# [WHAT THE TASK REQUIRES]
Write out each line of the material exactly as given, and drop the images.

# [DATA BELOW]

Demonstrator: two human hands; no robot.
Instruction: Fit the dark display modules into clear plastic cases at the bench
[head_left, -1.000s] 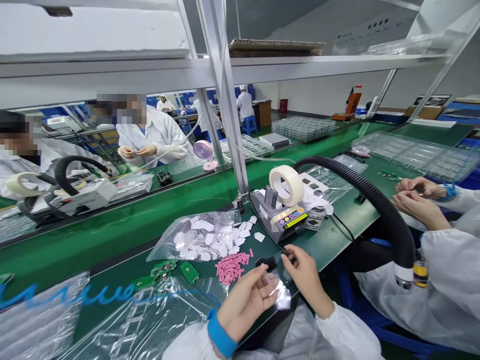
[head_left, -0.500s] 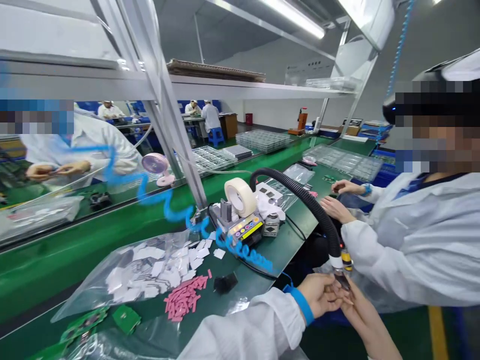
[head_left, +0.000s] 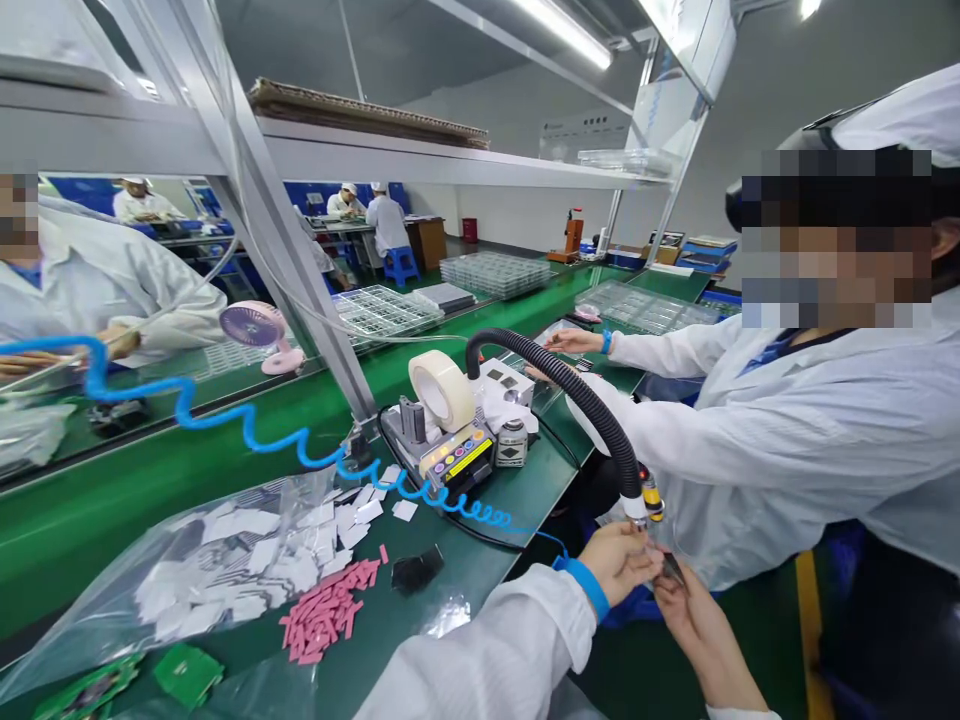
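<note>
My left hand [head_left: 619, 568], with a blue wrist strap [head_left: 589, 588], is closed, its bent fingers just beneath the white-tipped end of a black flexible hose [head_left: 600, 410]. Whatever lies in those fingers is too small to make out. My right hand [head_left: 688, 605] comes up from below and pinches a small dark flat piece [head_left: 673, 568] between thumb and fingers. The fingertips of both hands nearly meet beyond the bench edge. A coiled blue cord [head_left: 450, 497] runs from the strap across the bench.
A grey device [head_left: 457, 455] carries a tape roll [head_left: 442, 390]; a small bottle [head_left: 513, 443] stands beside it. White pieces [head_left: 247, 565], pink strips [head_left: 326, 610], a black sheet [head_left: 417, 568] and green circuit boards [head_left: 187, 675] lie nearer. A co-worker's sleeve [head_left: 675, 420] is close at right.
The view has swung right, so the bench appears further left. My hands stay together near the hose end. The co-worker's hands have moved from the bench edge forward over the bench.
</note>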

# [OUTPUT OF THE TASK]
Demonstrator: two human hands; no robot.
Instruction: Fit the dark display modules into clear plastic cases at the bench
[head_left, -1.000s] 
[head_left, -0.500s] 
[head_left, +0.000s] 
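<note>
My left hand [head_left: 619, 568], with a blue wrist strap [head_left: 589, 588], is closed, its bent fingers just beneath the white-tipped end of a black flexible hose [head_left: 600, 410]. Whatever lies in those fingers is too small to make out. My right hand [head_left: 688, 605] comes up from below and pinches a small dark flat piece [head_left: 673, 568] between thumb and fingers. The fingertips of both hands nearly meet beyond the bench edge. A coiled blue cord [head_left: 450, 497] runs from the strap across the bench.
A grey device [head_left: 457, 455] carries a tape roll [head_left: 442, 390]; a small bottle [head_left: 513, 443] stands beside it. White pieces [head_left: 247, 565], pink strips [head_left: 326, 610], a black sheet [head_left: 417, 568] and green circuit boards [head_left: 187, 675] lie nearer. A co-worker's sleeve [head_left: 675, 420] is close at right.
The view has swung right, so the bench appears further left. My hands stay together near the hose end. The co-worker's hands have moved from the bench edge forward over the bench.
</note>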

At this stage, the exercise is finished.